みゅうちょび

ブルー・マインドのみゅうちょびのレビュー・感想・評価

ブルー・マインド(2017年製作の映画)
3.5
この映画、出だし30分くらいで主人公がどうなるのかほぼまる読めしてしまうのに、観ている自分の引き込まれ度はまったく予測を超えていた。

「テルマ」とか「RAW 少女のめざめ」のような覚醒系。

ドキュメンタリー風のカメラで高校生ミアが初潮をきっかけとした体の変化に不安を抱きながら孤独を埋めるために不良仲間たちと酒やドラッグ万引きのスリルそしてSEXに溺れていくのを映していく。

とにかく彼女の「誰にも言えない」孤独感とか不安から抜け出したい感が半端なくて、それを紛らわすためにいけない行為にドンドン浸っていくのが「おいおい!」とツッコミを入れたくなるほど。

それに、いたーーーい!!思わず声を出しました!

スイス映画の性描写の基準がよく分からなくて、なんていうか、交わるシーンはサクッと割愛(びっくりするようなとばし方)するけど、そのくせ「映す」ことには躊躇がないみたいな。。。あ、もちろんぼかし入ってますが、性描写は過激の域に入りそう。映像がドキュメンタリー風なので余計に生々しく見えたのかも。

あと、女子高生たちが日本人と感性が似てるなと思った。スイス人でよく日本人と似てるって言われるから、こういうところも似てるのかなと思った。

最近流行りの有り得ないファンタジーをリアルに描くっていう流れの作品で、本作は、正にそれは有り得ない!!っていうことをリアルに表現していて、ファンタジーとリアリティーが独特な世界観で印象的だった。

観ている間自分がそこまでミアに感情移入していると思っていなくて、ところが、あるシーンになると、もうなぜだか涙が止まらなくなり。。。
彼女が愛おしくて仕方なくなった。(下で少しネタバレ書いてます)

「テルマ」に足りなかったものがここにはあり、このシーンには凄く魅了されました。どうってことないようなシーンなんだけど。。。凄く心がキューーーンとなった!
そう思うと凄く好きな故に「テルマ」にもそういうシーンがひとつあればなーとほんと惜しいと思えてくる。

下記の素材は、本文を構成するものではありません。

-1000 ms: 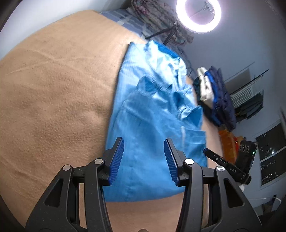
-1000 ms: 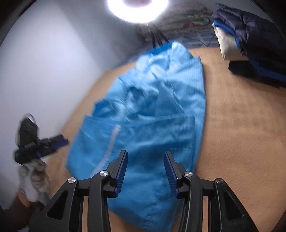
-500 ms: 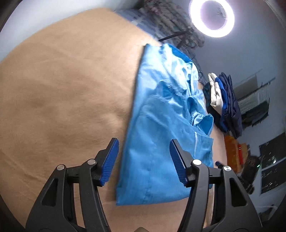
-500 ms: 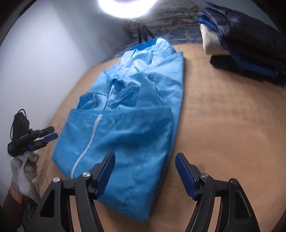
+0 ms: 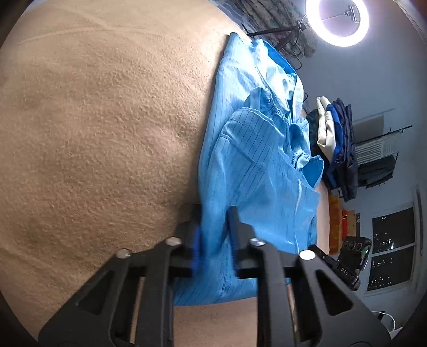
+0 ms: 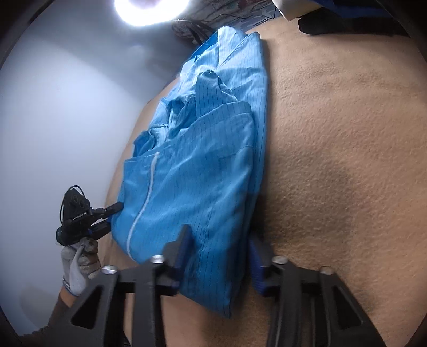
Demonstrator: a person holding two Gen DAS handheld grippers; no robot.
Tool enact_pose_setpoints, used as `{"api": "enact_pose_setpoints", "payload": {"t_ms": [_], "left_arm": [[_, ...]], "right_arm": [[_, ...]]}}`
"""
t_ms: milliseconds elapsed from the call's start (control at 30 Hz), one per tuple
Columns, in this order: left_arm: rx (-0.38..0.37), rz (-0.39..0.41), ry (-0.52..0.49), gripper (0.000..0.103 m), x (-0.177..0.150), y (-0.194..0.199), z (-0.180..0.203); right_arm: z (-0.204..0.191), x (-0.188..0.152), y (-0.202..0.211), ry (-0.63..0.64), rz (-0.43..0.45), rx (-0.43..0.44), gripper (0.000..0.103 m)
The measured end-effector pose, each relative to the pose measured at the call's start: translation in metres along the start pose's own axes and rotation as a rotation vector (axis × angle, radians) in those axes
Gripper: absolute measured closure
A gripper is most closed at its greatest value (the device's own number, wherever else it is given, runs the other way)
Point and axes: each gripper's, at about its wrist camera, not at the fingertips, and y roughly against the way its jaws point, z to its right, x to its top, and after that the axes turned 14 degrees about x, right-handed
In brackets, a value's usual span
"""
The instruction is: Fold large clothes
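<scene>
A light-blue pinstriped garment (image 5: 256,170) with a white zipper lies partly folded on a tan blanket (image 5: 101,128); it also shows in the right wrist view (image 6: 202,170). My left gripper (image 5: 213,237) straddles the garment's near left corner, its fingers narrowed around the cloth with a gap still between them. My right gripper (image 6: 218,253) straddles the near right edge, its fingers wide apart with the fabric between them. The left gripper (image 6: 106,216) shows from the side in the right wrist view, touching the garment's left edge.
A ring light (image 5: 337,22) on a stand is beyond the garment. A stack of folded dark-blue and white clothes (image 5: 333,144) sits at the blanket's far right. A patterned quilt (image 5: 261,16) lies at the back. A wall (image 6: 66,106) is to the left.
Both grippers dropped down onto the garment's near edge. The left fingers have closed in around the corner. The right fingers now have the fabric edge between them.
</scene>
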Motion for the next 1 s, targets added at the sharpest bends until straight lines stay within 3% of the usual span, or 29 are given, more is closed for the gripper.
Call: {"api": "enact_pose_setpoints", "payload": {"t_ms": [33, 67, 233, 567, 767, 800, 833, 867, 933, 1000], "left_arm": [[0.005, 0.006, -0.009, 0.093, -0.001, 0.001, 0.002], [0.019, 0.016, -0.025, 0.094, -0.002, 0.003, 0.005], [0.079, 0.058, -0.114, 0.098, -0.013, 0.016, 0.021], [0.108, 0.031, -0.261, 0.099, -0.071, 0.059, 0.014], [0.129, -0.009, -0.276, 0.099, -0.101, 0.062, -0.003], [0.133, -0.007, -0.282, 0.099, -0.103, 0.062, -0.003], [0.148, -0.009, -0.3, 0.096, -0.103, 0.063, -0.002], [0.171, -0.015, -0.315, 0.087, -0.103, 0.062, -0.001], [0.232, 0.004, -0.318, 0.078, -0.104, 0.07, 0.0], [0.266, 0.05, -0.322, 0.078, -0.106, 0.086, 0.003]], "right_arm": [[0.0, 0.001, 0.0, -0.001, 0.005, -0.004, 0.087], [0.0, 0.001, 0.0, -0.002, 0.013, -0.013, 0.091], [-0.016, 0.007, -0.004, 0.044, -0.012, -0.116, 0.099], [-0.029, -0.011, 0.009, 0.099, -0.115, -0.168, 0.101], [-0.026, -0.039, 0.008, 0.122, -0.182, -0.187, 0.101], [-0.027, -0.038, 0.008, 0.127, -0.183, -0.193, 0.1], [-0.029, -0.038, 0.007, 0.14, -0.183, -0.208, 0.092], [-0.029, -0.033, 0.006, 0.146, -0.186, -0.218, 0.087], [-0.031, -0.022, 0.009, 0.167, -0.196, -0.25, 0.066], [-0.046, -0.019, 0.016, 0.224, -0.167, -0.314, 0.065]]}}
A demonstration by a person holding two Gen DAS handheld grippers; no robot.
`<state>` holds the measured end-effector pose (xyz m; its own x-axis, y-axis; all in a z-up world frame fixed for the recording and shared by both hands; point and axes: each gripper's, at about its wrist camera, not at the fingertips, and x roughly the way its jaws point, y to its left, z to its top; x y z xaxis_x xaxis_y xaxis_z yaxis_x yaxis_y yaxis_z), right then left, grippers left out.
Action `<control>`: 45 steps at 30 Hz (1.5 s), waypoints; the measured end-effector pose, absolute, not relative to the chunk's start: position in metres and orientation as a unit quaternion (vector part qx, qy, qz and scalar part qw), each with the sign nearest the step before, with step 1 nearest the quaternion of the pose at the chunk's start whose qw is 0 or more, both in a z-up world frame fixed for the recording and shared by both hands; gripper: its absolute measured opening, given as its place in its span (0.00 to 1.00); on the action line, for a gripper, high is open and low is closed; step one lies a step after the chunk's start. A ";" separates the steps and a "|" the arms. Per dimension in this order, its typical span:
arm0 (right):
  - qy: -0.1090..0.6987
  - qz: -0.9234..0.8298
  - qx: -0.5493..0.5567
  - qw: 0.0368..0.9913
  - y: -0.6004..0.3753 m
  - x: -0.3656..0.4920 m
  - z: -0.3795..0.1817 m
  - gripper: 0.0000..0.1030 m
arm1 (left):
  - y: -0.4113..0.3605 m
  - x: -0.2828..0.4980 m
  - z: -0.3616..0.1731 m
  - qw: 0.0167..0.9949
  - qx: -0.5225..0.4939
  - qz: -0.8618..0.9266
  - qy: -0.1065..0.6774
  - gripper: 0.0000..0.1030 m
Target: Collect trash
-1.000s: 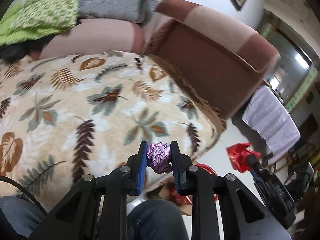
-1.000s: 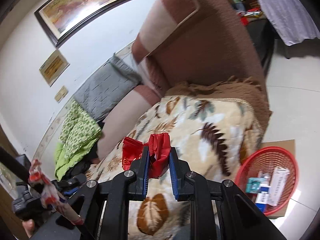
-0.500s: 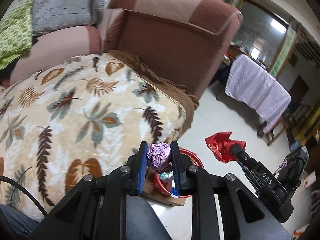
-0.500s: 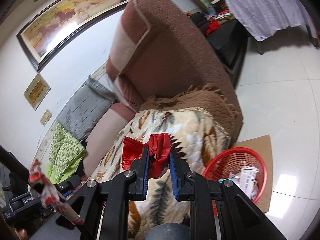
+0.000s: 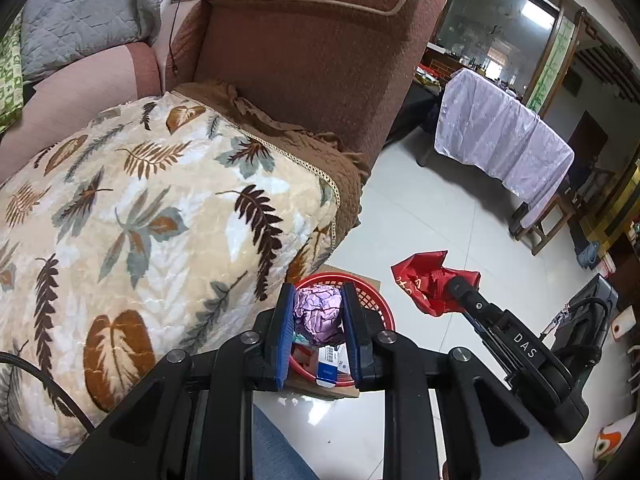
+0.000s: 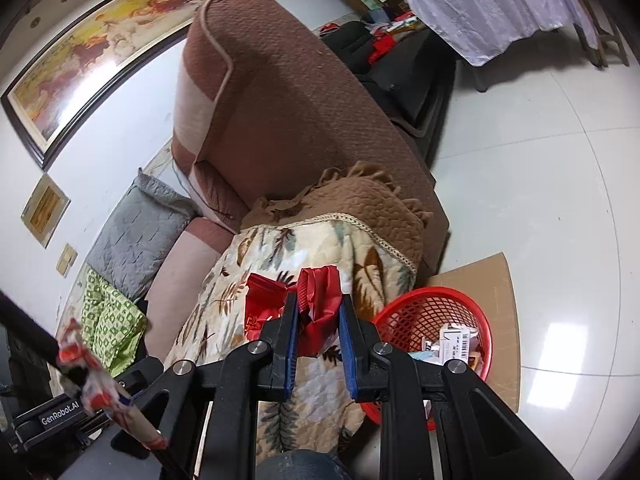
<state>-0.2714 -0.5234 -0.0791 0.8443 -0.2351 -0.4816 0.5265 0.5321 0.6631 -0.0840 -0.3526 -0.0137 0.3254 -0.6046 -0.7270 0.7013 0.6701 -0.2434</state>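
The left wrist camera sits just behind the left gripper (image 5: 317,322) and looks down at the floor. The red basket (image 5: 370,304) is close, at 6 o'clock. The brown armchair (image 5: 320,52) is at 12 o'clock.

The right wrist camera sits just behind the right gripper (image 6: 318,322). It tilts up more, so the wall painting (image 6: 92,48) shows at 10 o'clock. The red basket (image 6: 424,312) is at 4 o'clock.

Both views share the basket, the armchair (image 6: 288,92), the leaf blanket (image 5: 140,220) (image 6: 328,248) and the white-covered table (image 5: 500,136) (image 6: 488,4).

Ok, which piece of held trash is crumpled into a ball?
The purple wad in the left gripper; the right gripper's red wrapper is loose and flat.
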 end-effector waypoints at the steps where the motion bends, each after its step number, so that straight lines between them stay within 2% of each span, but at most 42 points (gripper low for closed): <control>1: 0.171 -0.223 0.432 0.857 -0.525 -0.272 -0.081 0.19 | -0.354 -0.083 -0.017 0.810 0.057 -0.403 0.423 0.21; 14: 0.201 -0.251 0.442 0.837 -0.539 -0.268 -0.116 0.20 | -0.377 -0.059 -0.067 0.781 0.062 -0.396 0.479 0.21; 17: 0.199 -0.252 0.445 0.836 -0.542 -0.268 -0.118 0.24 | -0.386 -0.054 -0.079 0.775 0.061 -0.395 0.490 0.21; 19: 0.205 -0.254 0.452 0.830 -0.546 -0.266 -0.120 0.33 | -0.393 -0.053 -0.086 0.766 0.059 -0.403 0.497 0.22; 20: 0.207 -0.255 0.457 0.827 -0.546 -0.266 -0.121 0.49 | -0.397 -0.052 -0.090 0.757 0.061 -0.411 0.504 0.25; 21: 0.207 -0.257 0.459 0.825 -0.546 -0.266 -0.122 0.57 | -0.400 -0.052 -0.092 0.753 0.064 -0.414 0.507 0.28; 23: 0.210 -0.266 0.457 0.822 -0.545 -0.267 -0.121 0.57 | -0.401 -0.054 -0.093 0.758 0.069 -0.413 0.501 0.49; 24: 0.211 -0.264 0.458 0.822 -0.545 -0.267 -0.120 0.57 | -0.400 -0.055 -0.092 0.761 0.068 -0.414 0.496 0.51; 28: 0.214 -0.268 0.443 0.828 -0.537 -0.271 -0.108 0.57 | -0.388 -0.060 -0.081 0.767 0.065 -0.420 0.481 0.52; 32: 0.230 -0.268 0.410 0.841 -0.519 -0.277 -0.089 0.65 | -0.366 -0.073 -0.057 0.792 0.073 -0.420 0.436 0.59; 35: 0.246 -0.273 0.360 0.858 -0.495 -0.281 -0.068 0.75 | -0.339 -0.089 -0.035 0.819 0.077 -0.415 0.389 0.73; 41: 0.277 -0.285 0.273 0.876 -0.448 -0.286 -0.039 0.85 | -0.294 -0.110 -0.012 0.840 0.067 -0.400 0.360 0.79; 45: 0.294 -0.294 0.240 0.877 -0.431 -0.287 -0.032 0.86 | -0.280 -0.121 -0.008 0.846 0.068 -0.388 0.359 0.79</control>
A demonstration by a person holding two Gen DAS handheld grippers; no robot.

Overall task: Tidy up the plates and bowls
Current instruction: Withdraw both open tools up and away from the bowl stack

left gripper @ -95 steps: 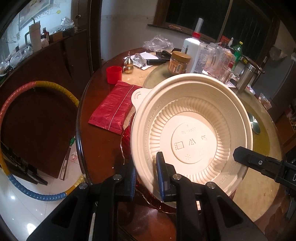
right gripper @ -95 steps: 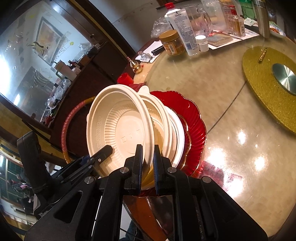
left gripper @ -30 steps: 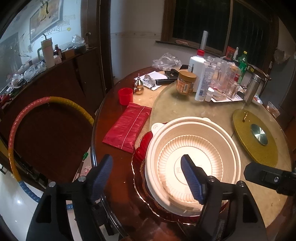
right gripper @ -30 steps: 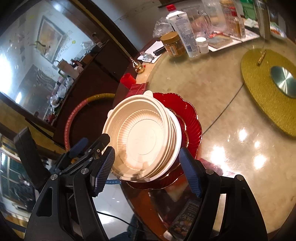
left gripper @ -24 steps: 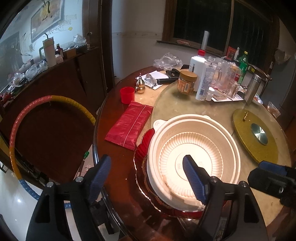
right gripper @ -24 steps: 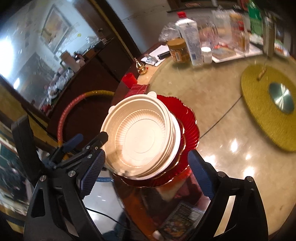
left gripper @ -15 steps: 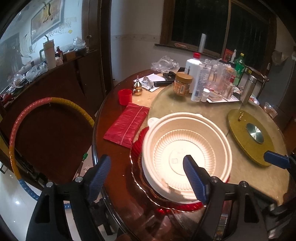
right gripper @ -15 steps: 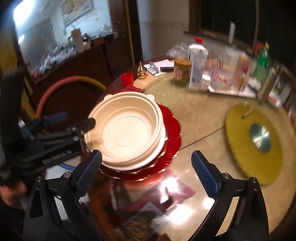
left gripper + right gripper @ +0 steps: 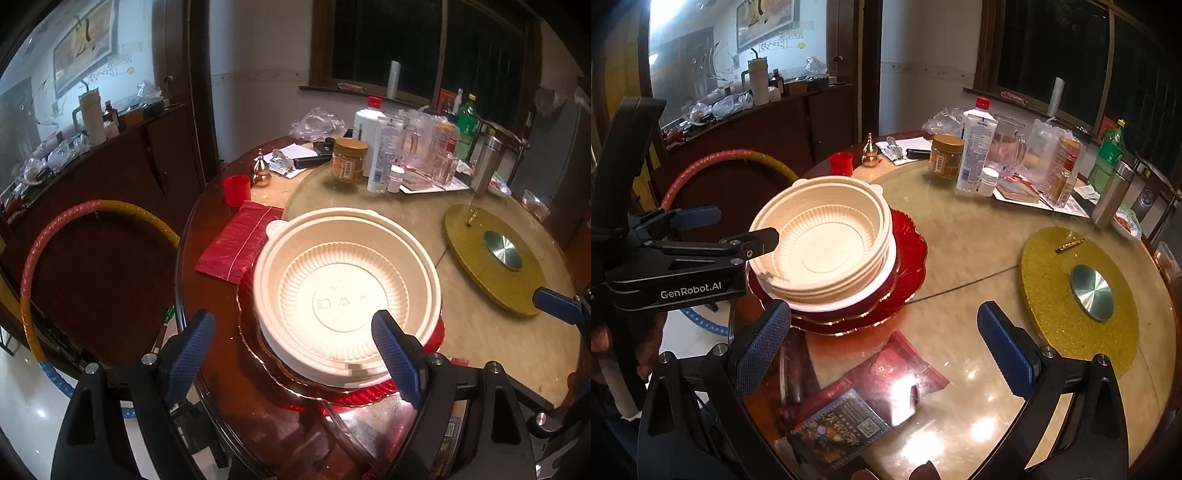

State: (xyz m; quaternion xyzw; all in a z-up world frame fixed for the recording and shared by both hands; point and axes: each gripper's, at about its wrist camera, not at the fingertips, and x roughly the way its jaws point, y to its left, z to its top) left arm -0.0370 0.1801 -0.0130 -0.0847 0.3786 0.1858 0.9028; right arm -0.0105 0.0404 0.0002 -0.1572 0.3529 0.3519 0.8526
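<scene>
Stack of cream bowls [image 9: 347,291] sits nested, mouth up, on red scalloped plates [image 9: 905,273] at the near left edge of the round table [image 9: 960,236].

Left wrist view: ribbed bowl walls, moulded marks on the flat base, small tab on the far rim. It alone shows the red packet [image 9: 240,240] lying just beside the plates toward the table's left edge.

Right wrist view: side profile of the stack, several thin rims layered, a wider white rim at the bottom, plates glossy and fluted. It alone shows the printed leaflets [image 9: 842,421] under the glass top near the front edge.

Left gripper [image 9: 295,354]: jaws wide apart, just been opening, nothing held; the bowl rim lies beyond and between the blue ridged pads.

Right gripper [image 9: 886,347]: jaws fully spread, just been opening, nothing between them, beside the stack.

Gold glittery disc [image 9: 1078,295] with a metal centre lies toward the right edge.
</scene>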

こういう小品でも、グッとくるシーンがあって、こんだけ心揺さぶられると、いい拾い物をしたと凄く嬉しくなるし、なんだか自分の宝物のようになる。

☆☆☆ここからネタバレ☆☆☆












ミアが遂には自分がなんなのかに気づき、その恐怖から解放されて己を受け入れて行くシーンで、彼女が浴槽に1人心地よさげに沈んでいるシーンを見たら、ああ、怖かったね、辛かったね、でもやっと解放されたんだねって、彼女の姿がなんとも愛おしくてたまらなくなって、ジワジワと涙がこみ上げてきた。

そして、ラストもすごく美しくて、女友達との関係も無理なく描かれていたし、昨年度のオスカー受賞作の「シェイプオブウォーター」なんかより(わたしは、あまり感動しませんでした)ずっとよかったと思った。